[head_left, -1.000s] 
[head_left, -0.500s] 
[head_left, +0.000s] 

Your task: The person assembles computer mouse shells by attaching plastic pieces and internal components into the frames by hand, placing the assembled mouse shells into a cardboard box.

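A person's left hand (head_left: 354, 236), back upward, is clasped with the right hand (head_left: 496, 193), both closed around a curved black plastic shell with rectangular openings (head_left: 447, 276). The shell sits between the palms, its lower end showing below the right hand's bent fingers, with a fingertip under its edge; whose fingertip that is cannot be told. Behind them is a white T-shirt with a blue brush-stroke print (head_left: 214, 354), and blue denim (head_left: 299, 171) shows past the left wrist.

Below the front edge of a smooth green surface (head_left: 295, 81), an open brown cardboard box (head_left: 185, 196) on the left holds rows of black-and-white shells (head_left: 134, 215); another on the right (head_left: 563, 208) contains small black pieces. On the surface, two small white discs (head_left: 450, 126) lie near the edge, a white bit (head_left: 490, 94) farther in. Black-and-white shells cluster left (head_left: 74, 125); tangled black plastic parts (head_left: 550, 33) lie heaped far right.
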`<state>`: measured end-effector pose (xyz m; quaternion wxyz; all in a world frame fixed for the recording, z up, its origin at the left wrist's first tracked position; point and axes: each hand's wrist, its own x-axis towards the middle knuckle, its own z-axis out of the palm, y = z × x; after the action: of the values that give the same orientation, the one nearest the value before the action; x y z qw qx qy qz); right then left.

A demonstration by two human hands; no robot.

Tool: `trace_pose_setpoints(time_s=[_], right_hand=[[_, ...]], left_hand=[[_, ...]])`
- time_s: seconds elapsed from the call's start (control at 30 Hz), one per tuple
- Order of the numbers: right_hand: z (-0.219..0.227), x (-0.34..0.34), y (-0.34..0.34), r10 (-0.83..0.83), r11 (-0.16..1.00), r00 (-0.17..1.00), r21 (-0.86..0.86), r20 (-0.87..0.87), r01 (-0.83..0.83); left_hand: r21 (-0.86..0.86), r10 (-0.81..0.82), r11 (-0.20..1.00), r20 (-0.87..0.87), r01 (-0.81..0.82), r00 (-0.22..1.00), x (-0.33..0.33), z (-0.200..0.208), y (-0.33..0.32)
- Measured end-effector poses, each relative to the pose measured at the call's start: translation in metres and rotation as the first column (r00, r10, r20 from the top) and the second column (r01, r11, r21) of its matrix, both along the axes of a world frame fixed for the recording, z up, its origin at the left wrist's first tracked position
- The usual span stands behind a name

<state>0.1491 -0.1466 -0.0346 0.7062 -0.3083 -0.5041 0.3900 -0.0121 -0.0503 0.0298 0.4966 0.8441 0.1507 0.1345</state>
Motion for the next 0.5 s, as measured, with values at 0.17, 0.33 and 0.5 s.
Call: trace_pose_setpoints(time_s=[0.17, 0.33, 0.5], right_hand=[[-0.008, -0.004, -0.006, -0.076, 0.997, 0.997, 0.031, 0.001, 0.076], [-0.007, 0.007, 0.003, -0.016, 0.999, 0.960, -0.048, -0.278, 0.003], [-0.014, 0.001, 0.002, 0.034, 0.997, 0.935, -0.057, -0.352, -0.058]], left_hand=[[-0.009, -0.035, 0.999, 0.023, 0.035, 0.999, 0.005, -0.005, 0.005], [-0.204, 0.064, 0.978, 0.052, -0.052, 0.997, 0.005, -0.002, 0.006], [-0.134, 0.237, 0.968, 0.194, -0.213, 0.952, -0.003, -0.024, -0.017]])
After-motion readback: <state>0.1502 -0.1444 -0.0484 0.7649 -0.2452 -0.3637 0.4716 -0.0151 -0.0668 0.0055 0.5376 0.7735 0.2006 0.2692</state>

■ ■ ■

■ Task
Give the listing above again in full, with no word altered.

■ The completed task
[head_left, -1.000s] 
[head_left, -0.500s] 
[head_left, +0.000s] 

Your task: The person assembles computer mouse shells by attaching plastic pieces and internal components into the frames by hand, placing the assembled mouse shells into a cardboard box.

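A person's left hand (head_left: 354, 236), back upward, is clasped with the right hand (head_left: 496, 193), both closed around a curved black plastic shell with rectangular openings (head_left: 447, 276). The shell sits between the palms, its lower end showing below the right hand's bent fingers, with a fingertip under its edge; whose fingertip that is cannot be told. Behind them is a white T-shirt with a blue brush-stroke print (head_left: 214, 354), and blue denim (head_left: 299, 171) shows past the left wrist.

Below the front edge of a smooth green surface (head_left: 295, 81), an open brown cardboard box (head_left: 185, 196) on the left holds rows of black-and-white shells (head_left: 134, 215); another on the right (head_left: 563, 208) contains small black pieces. On the surface, two small white discs (head_left: 450, 126) lie near the edge, a white bit (head_left: 490, 94) farther in. Black-and-white shells cluster left (head_left: 74, 125); tangled black plastic parts (head_left: 550, 33) lie heaped far right.
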`<state>`: measured end-effector pose (xyz m; quaternion wxyz; all in a world frame fixed for the recording, z up, its origin at the left wrist's first tracked position; point and axes: each hand's wrist, its own x-axis towards the middle knuckle, its own z-axis out of the palm, y = z × x; after the action: of the values that give the same orientation, the one nearest the value before the action; x y z qw qx qy qz); right then left.

A demonstration by two human hands; no robot.

Tool: `trace_pose_setpoints(time_s=[_], right_hand=[[_, ...]], left_hand=[[_, ...]])`
- time_s: seconds elapsed from the call's start (control at 30 Hz), one per tuple
- Order of the numbers: right_hand: z (-0.219..0.227), x (-0.34..0.34), y (-0.34..0.34), r10 (-0.83..0.83), r11 (-0.16..1.00), r00 (-0.17..1.00), r21 (-0.86..0.86), r20 (-0.87..0.87), r01 (-0.83..0.83); left_hand: r21 (-0.86..0.86), r10 (-0.81..0.82), r11 (-0.20..1.00), r20 (-0.87..0.87), r01 (-0.81..0.82), r00 (-0.22..1.00), x (-0.33..0.33), z (-0.200..0.208), y (-0.33..0.32)
- Measured end-effector poses, each relative to the pose measured at the call's start: translation in metres and rotation as the first column (r00, r10, r20 from the top) and the second column (r01, r11, r21) of its matrix, both along the axes of a world frame fixed for the recording, z up, its origin at the left wrist's first tracked position
- The usual span stands behind a name

<state>0.1491 -0.1466 -0.0346 0.7062 -0.3083 -0.5041 0.3900 -0.0121 -0.0503 0.0298 0.4966 0.8441 0.1507 0.1345</state>
Motion for the next 0.5 s, as measured, with values at 0.17, 0.33 and 0.5 s.
Call: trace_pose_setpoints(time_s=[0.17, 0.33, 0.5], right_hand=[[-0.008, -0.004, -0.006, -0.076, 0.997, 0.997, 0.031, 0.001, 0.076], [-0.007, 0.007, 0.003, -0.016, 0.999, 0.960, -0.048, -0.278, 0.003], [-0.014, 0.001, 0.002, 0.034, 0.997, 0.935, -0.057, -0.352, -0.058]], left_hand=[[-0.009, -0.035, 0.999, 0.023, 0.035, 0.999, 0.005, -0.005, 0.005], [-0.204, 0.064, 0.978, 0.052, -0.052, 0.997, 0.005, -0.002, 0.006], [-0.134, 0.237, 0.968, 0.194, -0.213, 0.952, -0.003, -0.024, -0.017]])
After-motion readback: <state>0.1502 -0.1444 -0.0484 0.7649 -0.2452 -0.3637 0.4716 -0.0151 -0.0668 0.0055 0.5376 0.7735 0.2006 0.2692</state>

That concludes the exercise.